Solving for the different needs of build, train and inference modeling

Dynamic resource allocations are mandatory for AI development.
To understand the problem of static allocation compute bottlenecks it helps to understand how data scientists are using accelerators today. At each stage of the deep learning process, data scientists have specific needs for compute resources. Data scientists’ compute needs are typically aligned to the following tasks:

  • Building models, users build Deep Learning (DL) models while consuming GPU power in interactive sessions. Physical GPUs are statically allocated to these sessions.

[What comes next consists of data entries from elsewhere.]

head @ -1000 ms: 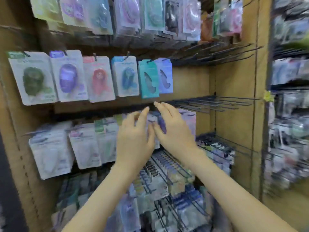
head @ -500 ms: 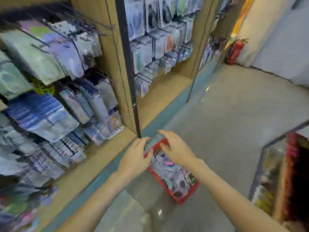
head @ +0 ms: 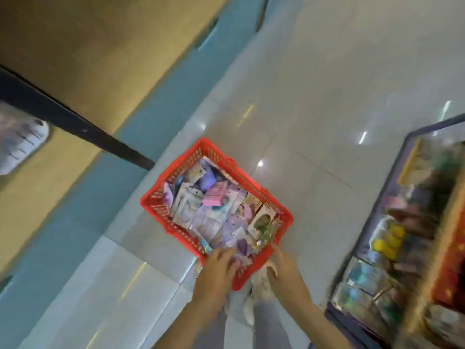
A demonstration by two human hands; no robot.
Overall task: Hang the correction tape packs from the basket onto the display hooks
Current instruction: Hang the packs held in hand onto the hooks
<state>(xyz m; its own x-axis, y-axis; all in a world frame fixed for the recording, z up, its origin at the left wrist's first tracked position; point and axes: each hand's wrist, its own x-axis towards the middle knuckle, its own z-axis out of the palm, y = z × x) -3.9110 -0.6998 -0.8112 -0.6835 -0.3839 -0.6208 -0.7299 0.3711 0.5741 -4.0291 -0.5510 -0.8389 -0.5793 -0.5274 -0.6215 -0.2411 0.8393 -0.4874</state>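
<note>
You are looking straight down at the tiled floor (head: 327, 96). The wooden shelving unit (head: 88, 59) runs along your left, and a second display stand (head: 415, 235) of blurred goods is on your right. No display hooks show in this view, so you cannot read from here how many packs already hang. Only one blurred shelf pack (head: 20, 144) peeks in at the far left edge.

The red basket (head: 156, 200) stands on the floor between the two units, just in front of your feet. It holds a loose, overlapping heap of correction tape packs (head: 201, 217) that covers its bottom from wall to wall. A pink pack (head: 215, 197) lies on top near the middle. Judging by that heap, most of the job is ahead of you: many packs are left to lift out and hang, probably over several trips.

Your left hand (head: 219, 268) is at the near rim of the basket, its fingers reaching down over the packs at that end. Your right hand (head: 284, 268) is beside the near right corner, just outside the rim. Both are motion-blurred, so I cannot tell whether either grip is spread, pressed together or pinching a pack. The step in hand looks like picking the next pack or packs. Nothing is seen lifted clear of the basket yet.
</note>
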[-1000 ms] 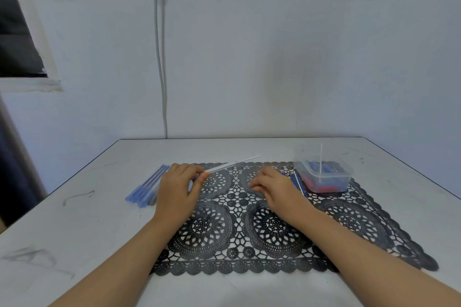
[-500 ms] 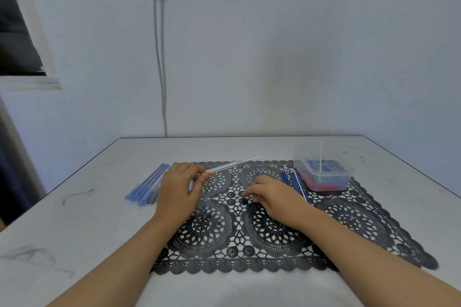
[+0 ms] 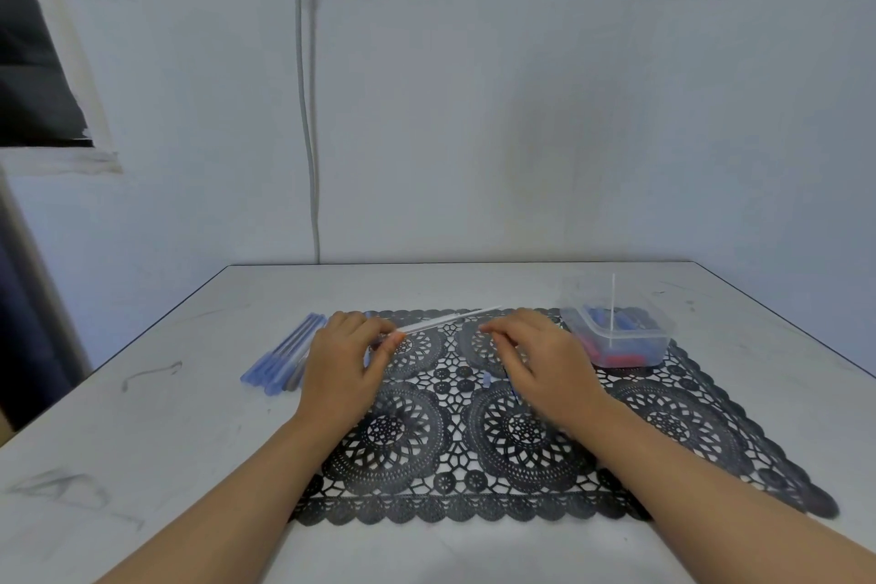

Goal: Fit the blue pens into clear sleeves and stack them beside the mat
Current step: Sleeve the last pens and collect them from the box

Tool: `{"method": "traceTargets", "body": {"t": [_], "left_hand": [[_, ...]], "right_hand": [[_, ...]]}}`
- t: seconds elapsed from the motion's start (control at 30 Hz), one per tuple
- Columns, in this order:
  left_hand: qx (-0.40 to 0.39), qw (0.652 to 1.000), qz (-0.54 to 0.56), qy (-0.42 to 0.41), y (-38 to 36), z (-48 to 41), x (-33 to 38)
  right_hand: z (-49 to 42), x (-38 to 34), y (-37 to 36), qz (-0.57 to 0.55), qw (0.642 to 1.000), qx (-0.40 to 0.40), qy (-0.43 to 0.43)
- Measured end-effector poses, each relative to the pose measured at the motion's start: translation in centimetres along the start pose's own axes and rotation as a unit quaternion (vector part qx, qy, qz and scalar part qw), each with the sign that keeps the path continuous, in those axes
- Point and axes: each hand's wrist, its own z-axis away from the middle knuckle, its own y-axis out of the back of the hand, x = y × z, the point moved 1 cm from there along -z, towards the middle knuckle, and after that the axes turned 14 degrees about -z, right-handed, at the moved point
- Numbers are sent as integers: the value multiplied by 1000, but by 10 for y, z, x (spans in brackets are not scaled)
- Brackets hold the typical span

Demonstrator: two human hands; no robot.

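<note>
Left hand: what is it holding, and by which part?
The left hand pinches the clear sleeve by its near end.

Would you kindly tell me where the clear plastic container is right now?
In the head view, the clear plastic container sits on the black lace mat's far right corner, just right of the right hand.

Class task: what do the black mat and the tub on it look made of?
Mat: likely vinyl or rubber, matte black; lace-like cut-outs show the table through. Tub: clear, glossy plastic; blue and red contents show through its wall.
</note>
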Motion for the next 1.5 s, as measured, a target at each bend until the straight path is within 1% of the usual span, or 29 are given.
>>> {"method": "traceTargets", "body": {"t": [0.03, 0.1, 0.2, 0.33, 0.47, 0.6, 0.87, 1.3, 1.4, 1.5], "left_hand": [[1, 1000, 0, -2, 0, 0, 0], [3, 1000, -3, -11, 0, 0, 2], [7, 1000, -6, -25, 1, -1, 6], [9, 999, -15, -33, 2, -1, 9], [6, 999, -17, -35, 2, -1, 10], [10, 999, -17, -31, 2, -1, 9], [6, 999, -22, -32, 3, -1, 8], [-11, 999, -24, -27, 5, 0, 9], [-16, 999, -17, -26, 4, 0, 9], [-15, 999, -11, -27, 5, 0, 9]], "right_hand": [[0, -2, 1, -9, 1000, 22, 20], [0, -5, 1, -12, 998, 35, 53], [0, -7, -5, 0, 997, 16, 79], [2, -7, -11, 22, 996, -19, 84], [3, -7, -13, 35, 997, -45, 57], [2, -4, -12, 59, 996, -47, 45], [-2, 4, 1, 92, 995, 16, 33], [-2, 20, 7, 108, 991, 68, -48], [-1, 21, 10, 115, 987, 88, -73], [-1, 23, 11, 107, 982, 80, -132]]}}
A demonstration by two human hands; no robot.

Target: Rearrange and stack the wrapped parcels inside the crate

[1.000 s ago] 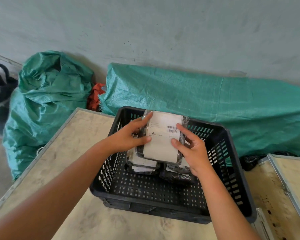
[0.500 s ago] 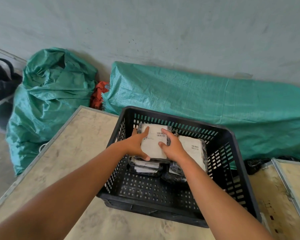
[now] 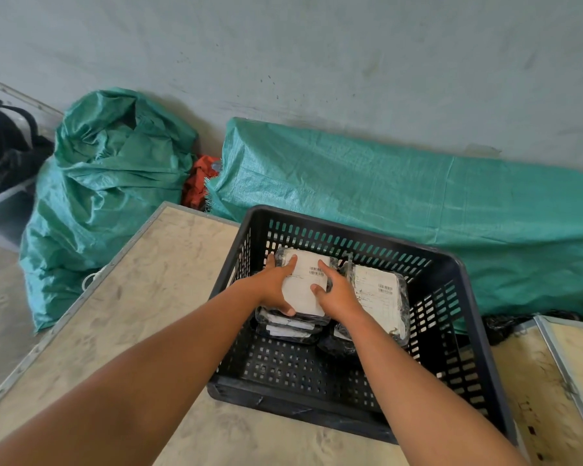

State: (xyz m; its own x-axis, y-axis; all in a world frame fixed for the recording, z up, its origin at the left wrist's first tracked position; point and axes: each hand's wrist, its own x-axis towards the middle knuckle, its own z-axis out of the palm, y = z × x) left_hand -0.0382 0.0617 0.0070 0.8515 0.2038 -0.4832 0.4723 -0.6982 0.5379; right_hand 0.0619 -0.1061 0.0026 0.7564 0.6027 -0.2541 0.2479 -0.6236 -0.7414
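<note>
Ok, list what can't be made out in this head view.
- Label text on the top parcel: too small, partly under the left hand and right hand.
- Parcel count in the stacks: lower ones hidden beneath upper ones.
- Crate near-right corner: behind the right forearm.
- Green sacks' contents: covered.

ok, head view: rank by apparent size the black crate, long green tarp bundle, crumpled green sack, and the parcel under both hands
1. Long green tarp bundle
2. Black crate, though it sits nearer the camera
3. Crumpled green sack
4. Parcel, partly covered by the left hand and right hand
</note>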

  • Training models, DL models are generally trained in long sessions. Training is highly compute-intensive, can run on multiple GPUs, and typically requires very high GPU utilization. Performance (in terms of time-to-train) is highly important. In a project lifecycle, there are long periods of time during which many concurrent training workloads are running (e.g. while optimizing hyperparameters) but also long periods of idle time in which only a small number of experiments are utilizing GPUs.

  • Inference, in this phase of development, trained DL models are inferencing upon requests from real-time applications or from periodical systems that apply offline batch inferencing. Inference typically induces low GPU utilization and memory footprint (compared to training sessions).

The Run:AI platform enables pooling of GPU into two logical environments, for build and for training workloads. A scheduler manages the requests for compute that come from data scientists.

  • For the build environment, fixed quotas of GPUs are assigned to users.
  • For the training environment, the greater proportion of the pool’s resources is assigned, so that all the resources can be easily shared among all the users.

In cases where a job is submitted to the queue and there are not enough available resources to launch it, the scheduler becomes smarter and can pause a job from a queue that is over quota, while taking priorities and fairness parameters into account.

In this way, the Run:AI platform greatly simplifies workflows for data scientists in the build and training phases of their DL initiatives.

Could Kubernetes Alone Solve the Challenge?

Data scientists use containers to support their need for agility and portability. As Kubernetes is the de-facto tool for orchestrating containerized applications in enterprise IT environments it seems like a suitable solution to use for data science. However, Kubernetes uses a scheduler that was built for services, not for data science experiments, and therefore lacks important capabilities for AI development. For example, it does not support guaranteed quotas or efficient orchestration of distributed computing workloads.

The Run:AI software was built as a Kubernetes plugin, an enhancement to the inherent scheduling capabilities of K8s, built in order to specifically support AI workloads.